84–This heartbreaking unknowability.
All the answers to all the questions I’d never thought to ask.
We are, all of us, ultimately uknowable to each other. Perhaps this makes the larceny of death an even crueler theft – especially with those we spend our lives trying to understand. Lovers. Close friends. Parents.
In their passing, we not only lose their corporeal presence – the calming heft of their physical form, the sturdy reality of their soft skin and hard bones – but we lose access to their voice, their memories, their stories.
Soon after my father got sick, I started recording things. Conversations we had. Memories he’d tell me. Videos of us sitting around.

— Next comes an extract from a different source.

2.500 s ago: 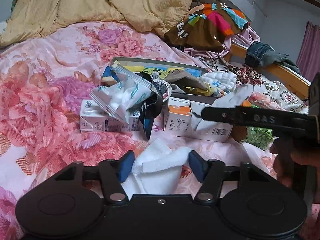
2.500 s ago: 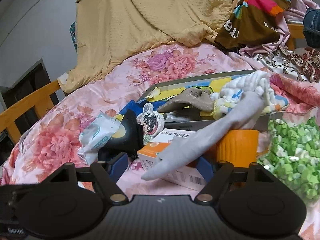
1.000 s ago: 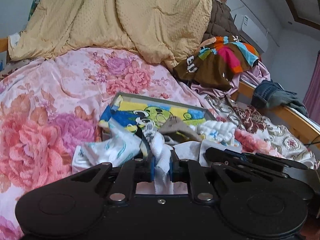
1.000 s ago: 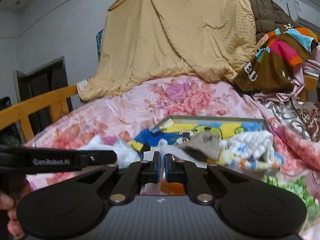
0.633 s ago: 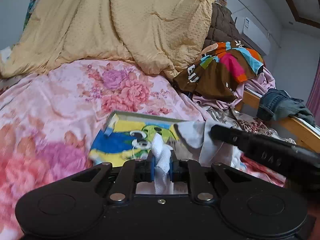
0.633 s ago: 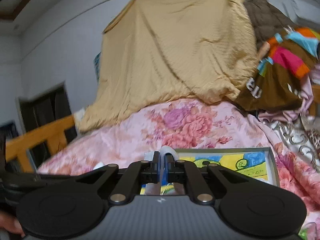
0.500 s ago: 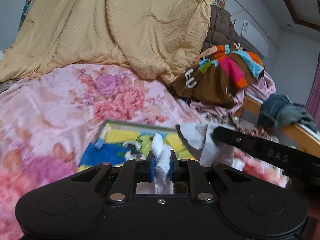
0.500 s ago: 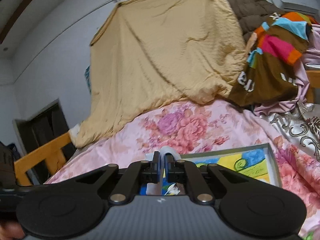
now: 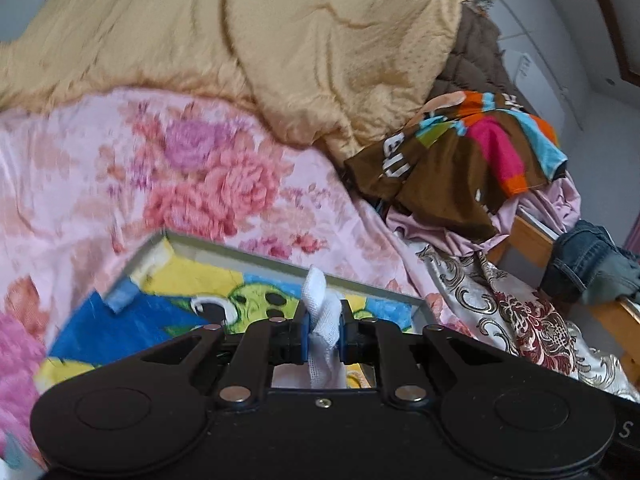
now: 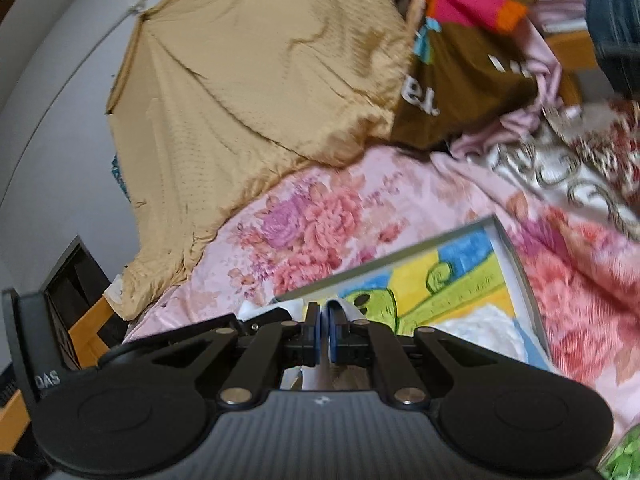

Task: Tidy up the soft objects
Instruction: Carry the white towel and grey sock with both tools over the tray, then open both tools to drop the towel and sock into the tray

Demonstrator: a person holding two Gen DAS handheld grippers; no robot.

I pulled out my phone and hit record in the car. I hit record at the dinner table. I hit record nearly anytime we spoke.
I knew it was futile: I wanted to hold on to everything – every sound, every inflection, every breath and burp and pause. But I also knew I could not defy death, and I could not hold on to that which was inside him that he’d never shared: all the answers to all the questions I’d never gotten to ask. Or never thought to ask. Or never could have asked. Decades of dreams, and doubts, and discarded deliberations.
This poem, written sometime after he’d lost access to language, rests uncomfortably in this disorienting realization. The angry heartbreak of it. Which itself seems a precursor to loss.